Restate the data below word for word, leaving nothing out.

******

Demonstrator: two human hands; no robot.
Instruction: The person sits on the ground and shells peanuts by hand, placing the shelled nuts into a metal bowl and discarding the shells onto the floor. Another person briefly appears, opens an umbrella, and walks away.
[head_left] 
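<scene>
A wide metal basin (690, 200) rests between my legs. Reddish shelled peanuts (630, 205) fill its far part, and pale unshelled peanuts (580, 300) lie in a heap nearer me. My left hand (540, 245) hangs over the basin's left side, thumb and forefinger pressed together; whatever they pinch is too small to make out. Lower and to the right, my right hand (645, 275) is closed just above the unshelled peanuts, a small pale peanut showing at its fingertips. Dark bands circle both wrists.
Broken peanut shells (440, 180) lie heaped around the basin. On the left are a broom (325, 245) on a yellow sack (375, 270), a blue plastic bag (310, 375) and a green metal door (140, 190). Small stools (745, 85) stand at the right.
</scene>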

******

→ Finished task
Demonstrator: two human hands; no robot.
Instruction: The person sits on the ground and shells peanuts by hand, placing the shelled nuts into a metal bowl and discarding the shells onto the floor. Another person briefly appears, opens an umbrella, and walks away.
[head_left] 
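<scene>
A wide metal basin (690, 200) rests between my legs. Reddish shelled peanuts (630, 205) fill its far part, and pale unshelled peanuts (580, 300) lie in a heap nearer me. My left hand (540, 245) hangs over the basin's left side, thumb and forefinger pressed together; whatever they pinch is too small to make out. Lower and to the right, my right hand (645, 275) is closed just above the unshelled peanuts, a small pale peanut showing at its fingertips. Dark bands circle both wrists.
Broken peanut shells (440, 180) lie heaped around the basin. On the left are a broom (325, 245) on a yellow sack (375, 270), a blue plastic bag (310, 375) and a green metal door (140, 190). Small stools (745, 85) stand at the right.
</scene>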

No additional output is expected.